• _Problem to work on_
Go through the lines below and tally each one holding "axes". Write only the total.

• _Information supplied_

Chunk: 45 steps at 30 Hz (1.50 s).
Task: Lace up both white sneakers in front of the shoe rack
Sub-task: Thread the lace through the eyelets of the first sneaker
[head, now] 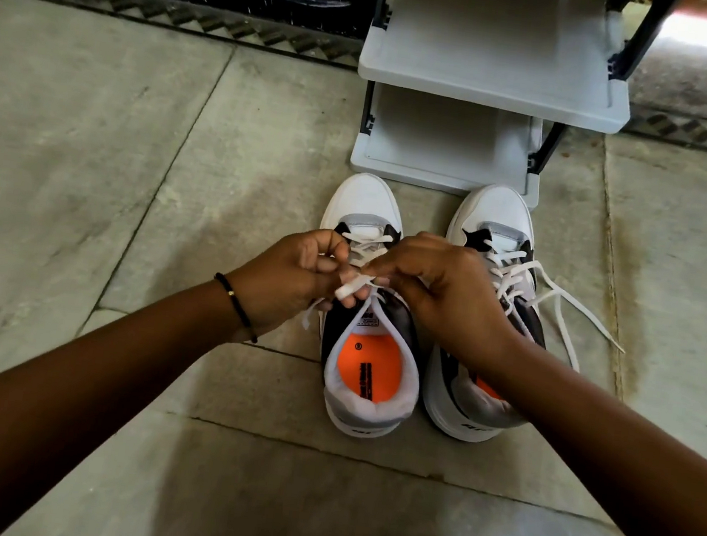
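- Forearms enter from bottom left and bottom right of frame, bare, converging at centre.
- Left hand (pixel 293 271): fingers curled tight, pinching a flat white lace (pixel 353 288) end; thin black cord bracelet (pixel 236 304) with one small gold bead on the wrist.
- Right hand (pixel 438 287): fingers narrowed on the same lace, just right of the left hand's pinch; fingertips of both hands nearly touching.
- Both hands sit over the throat of the left shoe (pixel 370 314), centre frame. A loose lace tail hangs below the left hand, beside the shoe's left edge.
- Left shoe: white smooth toe cap, grey panel behind it, black side panels, padded white collar, round opening showing an orange insole with black print. Upper eyelets crossed by lace; lower part hidden by the hands.
- Right shoe (pixel 494 249): just beside the left one, sides nearly touching, same build. Laces crossed loosely up the front, two long flat ends trailing onto the floor to the right. Heel partly covered by the right forearm.
- Both toes point up-frame, just short of the rack (pixel 490 84) base.
- Rack: top centre of frame, pale grey plastic shelves with rounded lips, dark uprights at the corners.
- Floor (pixel 90 146): large stone slabs, matte, mottled grey-green, thin dark joints. Patterned dark border strip across the top of frame.
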Available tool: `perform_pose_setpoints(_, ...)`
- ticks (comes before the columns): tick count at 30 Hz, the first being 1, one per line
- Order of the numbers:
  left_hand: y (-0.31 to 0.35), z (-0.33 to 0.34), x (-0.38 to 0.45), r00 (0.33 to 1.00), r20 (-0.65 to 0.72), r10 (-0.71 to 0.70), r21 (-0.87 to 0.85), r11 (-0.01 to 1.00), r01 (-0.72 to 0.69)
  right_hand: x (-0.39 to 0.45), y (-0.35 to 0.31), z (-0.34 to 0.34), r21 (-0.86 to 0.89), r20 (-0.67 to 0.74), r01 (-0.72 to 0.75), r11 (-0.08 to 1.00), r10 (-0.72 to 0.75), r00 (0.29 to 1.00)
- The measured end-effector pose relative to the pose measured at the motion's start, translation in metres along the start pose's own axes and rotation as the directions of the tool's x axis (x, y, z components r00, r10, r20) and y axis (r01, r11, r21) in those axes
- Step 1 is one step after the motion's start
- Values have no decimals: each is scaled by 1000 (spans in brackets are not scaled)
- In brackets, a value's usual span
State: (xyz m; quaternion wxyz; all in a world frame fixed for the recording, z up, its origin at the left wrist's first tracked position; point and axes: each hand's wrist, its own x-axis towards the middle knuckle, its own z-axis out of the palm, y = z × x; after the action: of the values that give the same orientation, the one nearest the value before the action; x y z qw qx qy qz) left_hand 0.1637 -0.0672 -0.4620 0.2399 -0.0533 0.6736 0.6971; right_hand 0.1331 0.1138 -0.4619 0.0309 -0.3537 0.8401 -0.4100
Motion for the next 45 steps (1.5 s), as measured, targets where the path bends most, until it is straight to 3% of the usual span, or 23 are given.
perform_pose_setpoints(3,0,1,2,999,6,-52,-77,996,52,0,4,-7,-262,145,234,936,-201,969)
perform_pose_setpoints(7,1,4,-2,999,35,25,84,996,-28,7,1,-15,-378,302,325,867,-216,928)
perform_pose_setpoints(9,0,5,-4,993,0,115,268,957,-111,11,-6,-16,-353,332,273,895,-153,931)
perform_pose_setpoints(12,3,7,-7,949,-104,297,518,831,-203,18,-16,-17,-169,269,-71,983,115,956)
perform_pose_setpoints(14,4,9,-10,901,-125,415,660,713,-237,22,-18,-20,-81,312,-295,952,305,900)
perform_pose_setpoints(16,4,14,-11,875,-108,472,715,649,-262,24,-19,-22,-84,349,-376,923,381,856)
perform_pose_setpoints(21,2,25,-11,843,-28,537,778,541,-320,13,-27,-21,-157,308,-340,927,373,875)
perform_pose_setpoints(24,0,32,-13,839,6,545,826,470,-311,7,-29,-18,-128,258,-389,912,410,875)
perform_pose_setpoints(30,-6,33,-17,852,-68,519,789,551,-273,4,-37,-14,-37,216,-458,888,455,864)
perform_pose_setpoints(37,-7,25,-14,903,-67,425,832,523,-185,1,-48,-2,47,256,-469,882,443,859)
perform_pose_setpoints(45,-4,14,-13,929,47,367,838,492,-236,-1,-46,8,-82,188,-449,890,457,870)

• _Answer to this problem_
2